DETAIL: FIELD | CONSTR | METHOD

org.egothor.parser.filter
Class WordNGrammer

java.lang.Object
  org.egothor.core.Filter
      org.egothor.parser.filter.WordNGrammer

All Implemented Interfaces:: Sequence<Token>

public class WordNGrammer
extends Filter
extends Filter

This class produces N-grams of words. From a sentence with W words w1, w2, w3,... wW it produce W - N + 1 N-grams. The N is determined by the Constants.WORDNGRAMS_LENGHT constant.

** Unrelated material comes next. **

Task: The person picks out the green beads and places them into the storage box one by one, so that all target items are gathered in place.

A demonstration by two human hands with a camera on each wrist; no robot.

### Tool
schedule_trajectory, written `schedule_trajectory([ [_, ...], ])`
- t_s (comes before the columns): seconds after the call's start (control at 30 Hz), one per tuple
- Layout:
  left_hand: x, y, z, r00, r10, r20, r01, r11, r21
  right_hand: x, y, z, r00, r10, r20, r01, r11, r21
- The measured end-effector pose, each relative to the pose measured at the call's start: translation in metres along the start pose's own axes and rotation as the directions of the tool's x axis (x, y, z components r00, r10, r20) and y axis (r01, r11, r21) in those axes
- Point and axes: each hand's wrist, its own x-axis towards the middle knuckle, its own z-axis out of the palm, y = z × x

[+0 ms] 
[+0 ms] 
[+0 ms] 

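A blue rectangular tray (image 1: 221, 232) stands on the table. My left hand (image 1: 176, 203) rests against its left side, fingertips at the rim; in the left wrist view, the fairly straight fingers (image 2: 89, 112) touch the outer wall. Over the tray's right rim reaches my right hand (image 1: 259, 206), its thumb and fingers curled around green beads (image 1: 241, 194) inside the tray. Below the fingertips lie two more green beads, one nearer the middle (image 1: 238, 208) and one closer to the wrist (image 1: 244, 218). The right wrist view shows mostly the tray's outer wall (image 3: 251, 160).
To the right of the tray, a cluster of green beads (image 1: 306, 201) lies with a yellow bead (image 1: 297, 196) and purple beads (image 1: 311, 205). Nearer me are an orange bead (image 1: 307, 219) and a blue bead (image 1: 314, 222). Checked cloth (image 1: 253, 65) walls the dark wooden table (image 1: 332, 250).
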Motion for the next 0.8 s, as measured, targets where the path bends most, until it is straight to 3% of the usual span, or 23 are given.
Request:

Filter treats all types of input tokens equally.

Output tokens:

name - <NGRAM>
text - concatenation of texts of tokens belonging to the N-gram, with space separator
weight - arithmetic mean of all tokens belonging to the N-gram
colS, lineS - taken from the first token belonging to the N-gram
colE, lineE - taken from the last token belonging to the N-gram
sentence, paragraph, sentenceInParagraph - taken from first token, are equal for all tokens belonging to the N-gram
reloffset - taken from the first token belonging to the N-gram

Example (N=3):
Sentence: "the dog smelled like a skunk"
N-grams: "<NGRAM>the dog smelled", "<NGRAM>dog smelled like", "<NGRAM>smelled like a", "<NGRAM>like a skunk"

Typically the filter ParagraphPunctFilter shall be applied to the token sequence before this filter. If it is not, than all the document is taken as one sentence and N-grams are produced "on document level". This filter should be the last filter to apply. The filter has an inner context thus it cannot be shared in a filtering chain.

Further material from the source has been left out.